Welcome d'travelers !

Ayo share cerita pengalaman dan upload photo album travelingmu di sini. Silakan Daftar atau

Jumat, 24 Jul 2020 07:48 WIB

TRAVEL NEWS

Turis Ngamuk Bikin Pemilik Kedai Teh Harus Sembunyi di Dapur

Putu Intan
detikTravel
London, UK - 21 May, 2019: color image depicting people sitting at tables, eating and drinking outside a posh cake shop/cafe in the Belgravia area of London, UK. The exterior of the shop is decorated with beautiful garlands of fresh flowers. It is a beautiful day with bright blue sky. Room for copy space.
Ilustrasi kedai teh di Inggris. (Foto: Getty Images/coldsnowstorm)
Wales -

Seorang chef sekaligus pemilik kedai teh asal Inggris harus bersembunyi dari turis nekat yang mengamuk. Sampai-sampai dia mengunci diri di dalam dapur.

Dilansir dari Daily Star, Jumat (24/7/2020), chef sekaligus pemilik kedai teh bernama Richard Holt menjadi viral setelah ia nyaris jadi korban amukan pelanggannya.

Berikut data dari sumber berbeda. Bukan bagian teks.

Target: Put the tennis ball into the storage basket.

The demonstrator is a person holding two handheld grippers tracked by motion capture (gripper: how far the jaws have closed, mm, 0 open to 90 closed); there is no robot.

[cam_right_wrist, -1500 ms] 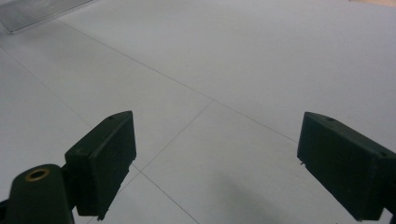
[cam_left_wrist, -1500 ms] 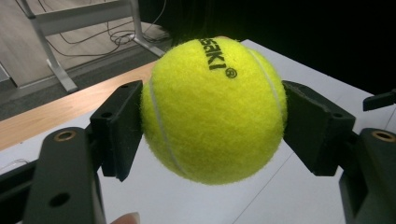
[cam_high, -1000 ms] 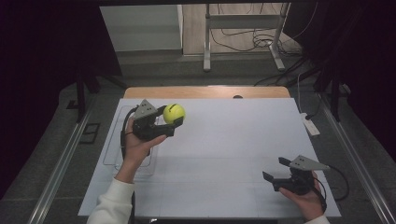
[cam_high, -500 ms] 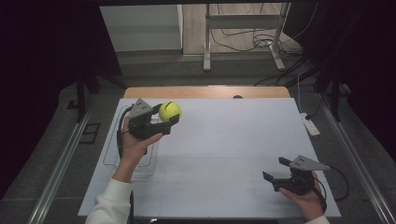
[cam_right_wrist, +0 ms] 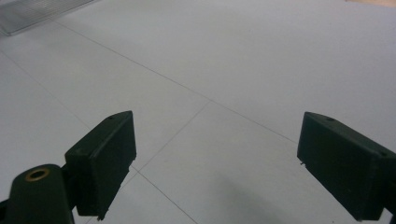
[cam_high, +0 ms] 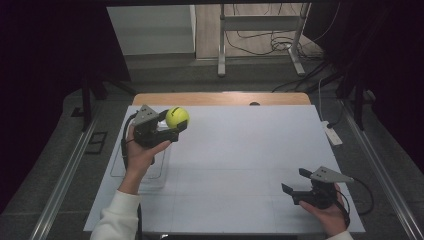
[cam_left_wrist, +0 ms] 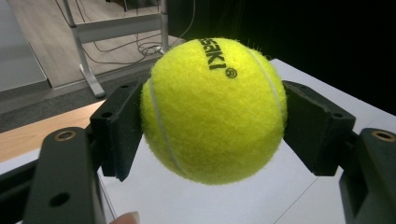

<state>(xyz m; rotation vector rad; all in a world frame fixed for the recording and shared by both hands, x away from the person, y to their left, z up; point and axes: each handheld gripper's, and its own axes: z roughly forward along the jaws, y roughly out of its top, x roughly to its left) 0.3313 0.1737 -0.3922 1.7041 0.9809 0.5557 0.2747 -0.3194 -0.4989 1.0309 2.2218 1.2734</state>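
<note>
While the left claw (cam_high: 172, 127) is clamped on it, the tennis ball (cam_high: 177, 117) sits off the table (cam_high: 240, 150), raised above the far-left part of the white surface, at about ten o'clock from the table's middle.

Item: tennis ball (cam_left_wrist: 212, 109), yellow felt, white seam, black lettering uppermost. Gripped at its widest line, one black jaw on each flank, both touching; its underside is free of the surface in the left gripper view.

Item: left claw, held in the person's left hand (cam_high: 142, 155), pointing toward three o'clock.

Item: clear tray (cam_high: 119, 167), shallow, lying at the left edge, just at six o'clock from the raised ball and partly under the forearm.

Item: right claw (cam_high: 295, 184), jaws standing wide apart with nothing between them, low over the near-right corner at about four o'clock, well apart from the ball.

Step in hand, as judged: carrying phase, ball lifted and in transit. Next move likely calls for a steady grip while travelling, then lowering to a chosen spot before the jaws part, since a round ball may roll.
</note>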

Kisah itu bermula ketika ia menutup kedai tehnya karena pandemi virus Corona.

Akan tetapi, seorang turis, yang merupakan seorang pria muda, menolak kenyataan tersebut. Ia pun marah dan mengancam keselamatan Richard pada Sabtu (18/7).

"Pria ini datang memanjat pagar kami bersama putranya, jadi saya menjulurkan kepala ke luar jendela dapur kedai saya, tempat saya sedang menyiapkan sesuatu untuk serial TV saya. Dan berkata dengan sopan,'maaf Tuan, kami sudah tutup," Richard bercerita.

Richard kemudian melihat pria itu masih memanjat dan akhirnya ia keluar kedai dan sekali lagi memberitahu pria tersebut.

"Maaf, saya kira Anda tidak mendengar saya dengan jelas, kami tidak buka untuk umum saat ini,"ujarnya.

Sayangnya, perkataan itu justru membuat si turis geram. Turis nekat itu malah naik pitam.

"Pada saat itu, dia kehilangan kesabaran dan mulai meneriaki ini pelecehan, mengatakan betapa tidak sopannya saya, dan dia tidak peduli bahwa ia sedang berada di properti pribadi orang lain," ujar Richard.

"Saya mencoba berdebat dengannya dan menjelaskan bahwa keluarga saya biasanya bekerja di sini dan kami meluangkan waktu menyemprotkan bahan kimia berbahaya pada bakteri, jadi saya khawatir pada putranya yang masih kecil," kata Richard.

Namun pria ini tetap tidak peduli dan justru kelakuannya makin menjadi-jadi. "Dia mulai berteriak lebih kencang dan mendekati saya dengan agresif, sambil memaki-maki saya di dekat putranya," Richard bercerita.

Kedai teh milik Richard ini sudah ditutup sejak Maret. Sampai saat ini ia masih belum ingin membukanya mengingat bahaya pandemi Corona masih mengintai.

Sayangnya, penjelasan itu tetap saja tak meredakan emosi turis. Turis ini malah mengatakan ia rasis sambil mengepalkan tangannya.

"Tidak ada orang lain di sekitar kami dan dia juga jauh lebih besar dari saya. Dengan pemikiran ini, saya pikir saya harus mundur. Saya mengunci diri di dapur saya sendiri, yang terasa agak tidak manusiawi, dan menyaksikannya kembali ke mobilnya."

"Dia meletakkan putranya di kursi belakang. Saya pikir itu sudah berakhir, tetapi dia, turis nekat itu, kemudian kembali ke kedai saya sendirian. Saya pikir dia mungkin termotivasi untuk melakukan beberapa pengrusakan, jadi pada titik ini saya menelepon polisi," ia melanjutkan.

Melihat Richard menelepon, istri dari pria itu yang berada di dalam mobil langsung menyusulnya dan mereka pun pergi. Sesampainya polisi ke lokasi, Richard memutuskan untuk tidak jadi melaporkan kejadian yang ia alami.

"Setelah kejadian ini saya akan melihat kebijakan kedai kami saat ini dan memikirkan keselamatan fisik dari karyawan dan keluarga saya," ujar dia.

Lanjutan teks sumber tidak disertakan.